Die Wahlkommission will die vorläufige Sitzverteilung im Unterhaus nun am Abend bekanntgeben. Generalsekretär Jarungvith Phumma bat bei einer Pressekonferenz um Geduld.

Thailand sei nicht «wie andere Länder, die an einem Tag eine Wahl haben und am nächsten Tag eine Regierung bilden». Fragen zu Unregelmässigkeiten bei der Wahl wich er aus. Er ging von «menschlichem Versagen» aus.

Den Teilergebnissen zufolge lag die militärnahe Partei von Junta-Chef Prayut Chan-O-Cha in Führung. Nach der Auszählung von mehr als 90 Prozent der Stimmen hatte die Wahlkommission mitgeteilt, dass 7,6 Millionen Menschen für die Partei Phalang Pracharat gestimmt hätten. Das waren fast eine halbe Million Stimmen mehr als für die Pheu Thai aus dem Lager von Ex-Regierungschef Thaksin Shinawatra.

Im Mai 2014 hatte das Militär gegen die damalige Regierungschefin Yingluck Shinawatra geputscht. Ihr 2006 als Ministerpräsident entmachteter Bruder Thaksin lebt nach seiner Verurteilung wegen Amtsmissbrauchs im Exil, spielt aber weiter eine wichtige Rolle für Thailands Opposition.
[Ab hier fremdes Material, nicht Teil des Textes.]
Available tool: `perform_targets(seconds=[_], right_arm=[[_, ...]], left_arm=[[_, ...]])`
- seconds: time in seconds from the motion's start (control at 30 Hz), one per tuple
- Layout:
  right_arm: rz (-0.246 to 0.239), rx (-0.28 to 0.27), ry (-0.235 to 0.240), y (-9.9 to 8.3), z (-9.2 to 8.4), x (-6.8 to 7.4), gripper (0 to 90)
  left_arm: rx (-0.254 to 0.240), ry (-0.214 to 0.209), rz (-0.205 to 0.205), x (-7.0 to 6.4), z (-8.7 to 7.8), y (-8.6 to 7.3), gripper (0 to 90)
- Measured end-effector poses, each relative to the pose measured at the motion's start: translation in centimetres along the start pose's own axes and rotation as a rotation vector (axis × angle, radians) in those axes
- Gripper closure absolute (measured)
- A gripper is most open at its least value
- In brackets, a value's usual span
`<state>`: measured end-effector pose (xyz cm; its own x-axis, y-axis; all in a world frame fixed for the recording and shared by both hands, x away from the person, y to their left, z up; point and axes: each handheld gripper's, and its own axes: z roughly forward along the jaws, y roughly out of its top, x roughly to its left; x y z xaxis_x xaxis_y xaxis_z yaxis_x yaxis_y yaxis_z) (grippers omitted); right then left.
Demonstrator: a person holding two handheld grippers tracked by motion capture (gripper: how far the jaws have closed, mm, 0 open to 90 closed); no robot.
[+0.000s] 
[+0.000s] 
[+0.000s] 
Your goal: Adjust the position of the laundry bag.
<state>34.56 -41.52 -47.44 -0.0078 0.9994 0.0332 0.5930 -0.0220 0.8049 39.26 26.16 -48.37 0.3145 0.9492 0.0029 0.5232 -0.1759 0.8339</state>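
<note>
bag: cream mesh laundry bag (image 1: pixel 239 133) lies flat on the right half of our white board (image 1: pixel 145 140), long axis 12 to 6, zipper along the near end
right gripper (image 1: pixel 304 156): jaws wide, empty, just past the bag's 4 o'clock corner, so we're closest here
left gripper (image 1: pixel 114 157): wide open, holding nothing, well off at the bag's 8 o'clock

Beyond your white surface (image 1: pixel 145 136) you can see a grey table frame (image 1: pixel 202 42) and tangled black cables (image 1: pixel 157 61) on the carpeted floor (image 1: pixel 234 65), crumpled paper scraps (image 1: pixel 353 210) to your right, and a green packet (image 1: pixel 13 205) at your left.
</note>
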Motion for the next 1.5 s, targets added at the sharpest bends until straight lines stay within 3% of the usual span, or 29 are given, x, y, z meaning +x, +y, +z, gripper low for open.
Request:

Opposition hofft auf Unterhaus-Mehrheit

Die Militärregierung hatte nach dem Putsch versprochen, die Macht binnen 18 Monaten an eine Zivilregierung zu übergeben. Die Parlamentswahl wurde aber mehrfach verschoben.
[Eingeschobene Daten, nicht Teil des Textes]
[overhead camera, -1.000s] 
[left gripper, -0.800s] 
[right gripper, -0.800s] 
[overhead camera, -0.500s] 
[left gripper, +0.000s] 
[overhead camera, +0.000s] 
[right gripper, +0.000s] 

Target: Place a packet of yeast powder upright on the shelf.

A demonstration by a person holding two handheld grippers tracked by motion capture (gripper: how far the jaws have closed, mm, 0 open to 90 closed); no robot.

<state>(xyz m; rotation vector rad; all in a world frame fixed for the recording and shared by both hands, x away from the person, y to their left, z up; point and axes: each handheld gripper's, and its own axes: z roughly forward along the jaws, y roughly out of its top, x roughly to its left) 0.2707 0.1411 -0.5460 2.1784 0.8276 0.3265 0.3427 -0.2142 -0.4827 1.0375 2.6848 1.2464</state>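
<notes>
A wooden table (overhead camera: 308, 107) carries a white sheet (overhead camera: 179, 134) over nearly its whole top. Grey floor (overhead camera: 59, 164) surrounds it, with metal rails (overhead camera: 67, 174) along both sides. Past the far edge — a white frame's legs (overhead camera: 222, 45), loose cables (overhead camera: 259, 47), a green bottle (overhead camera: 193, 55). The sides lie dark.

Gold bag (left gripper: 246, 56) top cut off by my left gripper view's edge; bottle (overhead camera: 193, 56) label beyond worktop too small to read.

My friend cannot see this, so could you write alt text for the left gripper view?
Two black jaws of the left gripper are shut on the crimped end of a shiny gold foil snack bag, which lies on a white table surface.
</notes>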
General Prayut trat am Sonntag als Spitzenkandidat für Phalang Pracharat an, um an der Spitze einer zivilen Regierung weiter regieren zu können. Mit dem Stimmenvorsprung gegenüber der Pheu Thai würden seine Chancen gut stehen.

Pheu Thais Spitzenkandidatin Sudarat Keyuraphan zeigte sich am Montag zuversichtlich, trotzdem auf eine Mehrheit der Sitze im Unterhaus zu kommen. Ihre Partei habe vom «Volk» das Mandat bekommen, eine Regierung zu bilden, sagte sie. Pheu Thai hofft darauf, eine Koalition mit anderen Parteien aus der demokratischen Opposition bilden zu können, etwa die neue Anti-Junta-Partei Future Forward, die aus dem Stand mehr als fünf Millionen Stimmen vor allem junger Wähler bekommen hat.

Privilegien für Militär gesichert

Die Junta ist bei der Wahl allerdings klar im Vorteil: Im August 2016 hatte sie in einem umstrittenen Volksentscheid eine neue Verfassung durchgesetzt. Diese gibt der Armee unter anderem das Recht, alle 250 Mitglieder des Oberhauses zu bestimmen. Sie benötigt daher nur 126 Abgeordnete im 500 Sitze zählenden Unterhaus, um eine Regierung bilden zu können. Dagegen brauchen die Junta-Gegner 376 Mandate im Unterhaus, um über die einfache Mehrheit aller 750 Parlamentssitze zu verfügen.

Sollten sich trotzdem die Anti-Junta-Parteien durchsetzen, ist ein weiterer Militärputsch nicht ausgeschlossen. Die Wahl hat zudem wieder die alten Gräben in der thailändischen Gesellschaft zwischen Thaksin-Anhängern und konservativen Royalisten und Militäranhängern offenbart.